Other food institutions have recently joined in the burgeoning conversation. In late April, the popular U.S. cooking website Epicurious announced it would no longer be posting or promoting any new recipes for beef, stating that “cutting out just a single ingredient – beef – can have an outsize impact on making a person’s cooking more environmentally friendly.” It added that the move was about “not giving airtime to one of the world’s worst climate offenders,” citing United Nations data that found that nearly 15 per cent of all global greenhouse gas emissions come from animal farming.

A week later, the world-renowned, three-Michelin-star Manhattan restaurant Eleven Madison Park announced that it would be going completely plant-based, with chef Daniel Humm telling The New York Times: “The current food system is simply not sustainable, in so many ways.” In the same article, Ruth Reichl, a former editor of the magazine Gourmet and the Times’ onetime food critic, stated that Mr. Humm’s example “could influence the direction of American restaurant cuisine in the years ahead.” Let’s hope she’s right.

Yet here in Canada – which should be a leader in the promotion of sustainable plant proteins – cultural and political conversations around meat and the environmental consequences of its production and consumption have yet to take this much-needed turn.
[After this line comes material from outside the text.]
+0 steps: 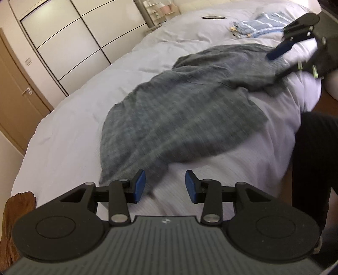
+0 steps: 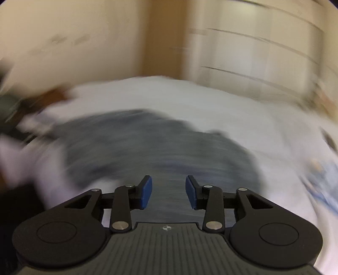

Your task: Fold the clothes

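A grey knit garment (image 1: 186,110) lies spread and rumpled on the white bed (image 1: 74,118). My left gripper (image 1: 165,186) is open and empty, just above the garment's near corner. My right gripper (image 1: 281,48) shows at the far right of the left wrist view, over the garment's far end. In the right wrist view, which is heavily blurred, the right gripper (image 2: 168,192) is open and empty above the grey garment (image 2: 160,148).
A blue and white striped garment (image 1: 259,24) lies crumpled at the far side of the bed, with a dark flat object (image 1: 213,17) near it. White wardrobe doors (image 1: 69,42) and a wooden door (image 1: 19,91) stand to the left. A person's dark-clothed leg (image 1: 312,165) is at right.
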`<state>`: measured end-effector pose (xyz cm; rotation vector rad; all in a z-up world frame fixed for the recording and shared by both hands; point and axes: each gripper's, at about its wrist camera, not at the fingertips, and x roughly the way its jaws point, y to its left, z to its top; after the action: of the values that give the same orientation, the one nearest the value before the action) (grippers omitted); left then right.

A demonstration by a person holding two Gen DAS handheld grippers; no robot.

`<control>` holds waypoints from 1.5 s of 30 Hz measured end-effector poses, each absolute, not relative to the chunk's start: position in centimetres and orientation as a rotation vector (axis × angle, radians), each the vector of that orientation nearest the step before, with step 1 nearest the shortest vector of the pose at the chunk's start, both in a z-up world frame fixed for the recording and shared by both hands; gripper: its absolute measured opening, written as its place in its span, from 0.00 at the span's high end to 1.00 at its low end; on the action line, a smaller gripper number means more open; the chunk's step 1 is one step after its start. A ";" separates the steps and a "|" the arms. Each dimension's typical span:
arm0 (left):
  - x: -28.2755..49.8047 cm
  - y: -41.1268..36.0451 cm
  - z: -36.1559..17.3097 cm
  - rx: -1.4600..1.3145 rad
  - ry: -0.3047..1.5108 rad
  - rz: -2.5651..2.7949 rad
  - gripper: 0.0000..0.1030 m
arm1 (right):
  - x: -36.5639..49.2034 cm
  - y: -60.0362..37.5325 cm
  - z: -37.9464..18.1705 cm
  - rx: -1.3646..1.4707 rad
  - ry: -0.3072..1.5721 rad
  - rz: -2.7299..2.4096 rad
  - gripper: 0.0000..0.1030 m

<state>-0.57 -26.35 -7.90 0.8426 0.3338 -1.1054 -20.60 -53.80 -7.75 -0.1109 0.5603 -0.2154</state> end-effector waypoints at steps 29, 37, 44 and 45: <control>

For a moment, it appeared we were on the right track. In 2018, Alberta’s provincial government funded the formation of the Plant Protein Alliance of Alberta (PPAA), with a mandate of helping plant-protein farmers and companies grow. A year later, the latest edition of the Canada Food Guide – published with the help of science rather than industry – focused on plant proteins and removed dairy as a food group. And in 2020, the federal government announced it was investing $100-million into Merit Functional Foods, a Canadian company specializing in plant-based protein production.

Since then, though, the PPAA has lost its funding and shut down. Provincial and federal governments continue to use taxpayer money to fund meat, dairy and egg production via subsidies, grants and loans worth hundreds of millions of dollars annually. And we continue to rely on U.S. plant-based-protein companies such as Beyond Meat and Impossible Foods to take a leadership position in the Canadian market via our fast-food chains.

Real progress on sustainable food production and on Canadians’ understanding of how much climate damage is caused by meat has been thwarted for too long. Canada needs to move the meat-versus-climate conversation to where it needs to be – now.